Человек в серых отрепьях закрыл дверь и я услыхал неровный стук его деревянной ноги по керамическим плиткам коридора, а затем - оглушительный грохот, когда деревянная нога запуталась в деревянном же точильном станке, стоявшем у дверей дяди Феди, и бедный ремесленник грохнулся оземь, разбив свой - к счастью, уже пустой, - стакан. Сжав зубы, продолжал я заниматься до прихода родителей, потом убирал лиру в футляр, а после ужина - садился за математику, физику, химию - которыми я как-то исподволь заинтересовался и, к удивлению преподавателей, быстро стал по ним одним из первых в классе. Сейчас, по прошествии многих лет странствий и бестолковых переживаний, я понимаю, что искусство, подобно наркотику, способно возносить художника на недосягаемые высоты, после чего ему, увы, нередко приходится платить по счетам жизни. В сухих уравнениях естественных наук между тем обнаруживается простота, изящество, непреложность - сухой, прочерченный орлиными крыльями горный воздух, пьянящий без особого похмелья. Правда, для меня в конечном итоге он оказался слишком сухим - но об этом в свой черед.

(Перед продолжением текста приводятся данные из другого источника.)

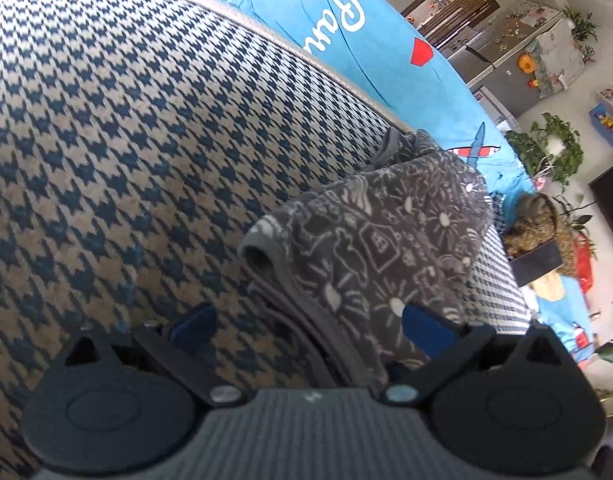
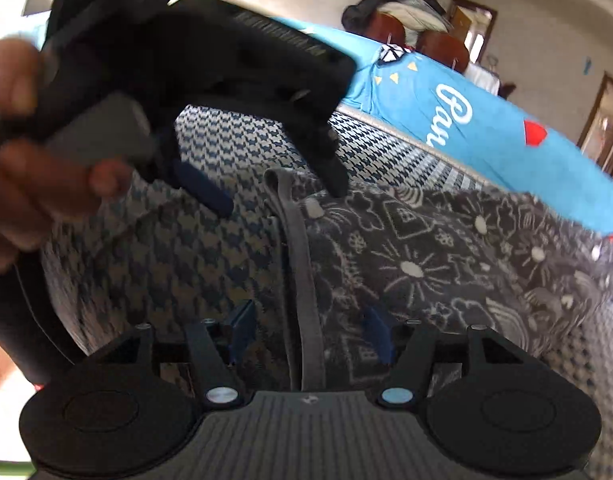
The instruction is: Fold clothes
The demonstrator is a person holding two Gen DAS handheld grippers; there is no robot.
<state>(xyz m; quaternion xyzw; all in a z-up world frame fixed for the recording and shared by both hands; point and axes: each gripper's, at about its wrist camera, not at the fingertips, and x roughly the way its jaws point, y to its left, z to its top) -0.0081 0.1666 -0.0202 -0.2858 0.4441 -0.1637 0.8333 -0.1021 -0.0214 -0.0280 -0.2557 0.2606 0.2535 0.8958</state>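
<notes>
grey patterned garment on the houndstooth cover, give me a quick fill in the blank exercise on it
1. The grey garment is printed with doodles in the colour ____.
2. It lies on a houndstooth cover, and behind that is a sheet coloured ____.
3. The garment's plain grey hem runs between the pads of the right gripper, whose jaws are ____.
4. The left gripper is held by a person's ____.

Missing words: white; blue; open; hand
</notes>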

В последнюю субботу мая в небольшом гимнасии Дворца пионеров состоялось долгожданное испытание. Посторонних приглашать не позволялось, и звуки моей лиры звучали только для моих же товарищей, да для трех преподавателей университета, сидевших вместе с Вероникой Евгеньевной в первом ряду в своих белых хитонах с пурпурной полосой по подолу. "Ничего не выйдет, - трепетал я, всходя на подиум, ничего не получится, и сейчас я сфальшивлю, или споткнусь, или забуду слова..." С первыми звуками этюда я позабыл, однако, и об испытании, и о грозных профессорах, и о своих тревогах. Я играл - и этим многое сказано, я почему-то вспоминал прошедшую одинокую зиму, и свои блуждания по арбатским переулкам, и исходящую паром чашу бассейна "Москва" - и многое другое из своей начинающейся незадачливой жизни, и в какой-то момент мне стало даже страшно - а вдруг вся моя дальнейшая будет такой же, а потом, уже сходя с подиума, я заметил, как одобрительно переглядываются три профессора с Вероникой Евгеньевной, и вздохнул - наверное, подумал я, они просто меня жалеют.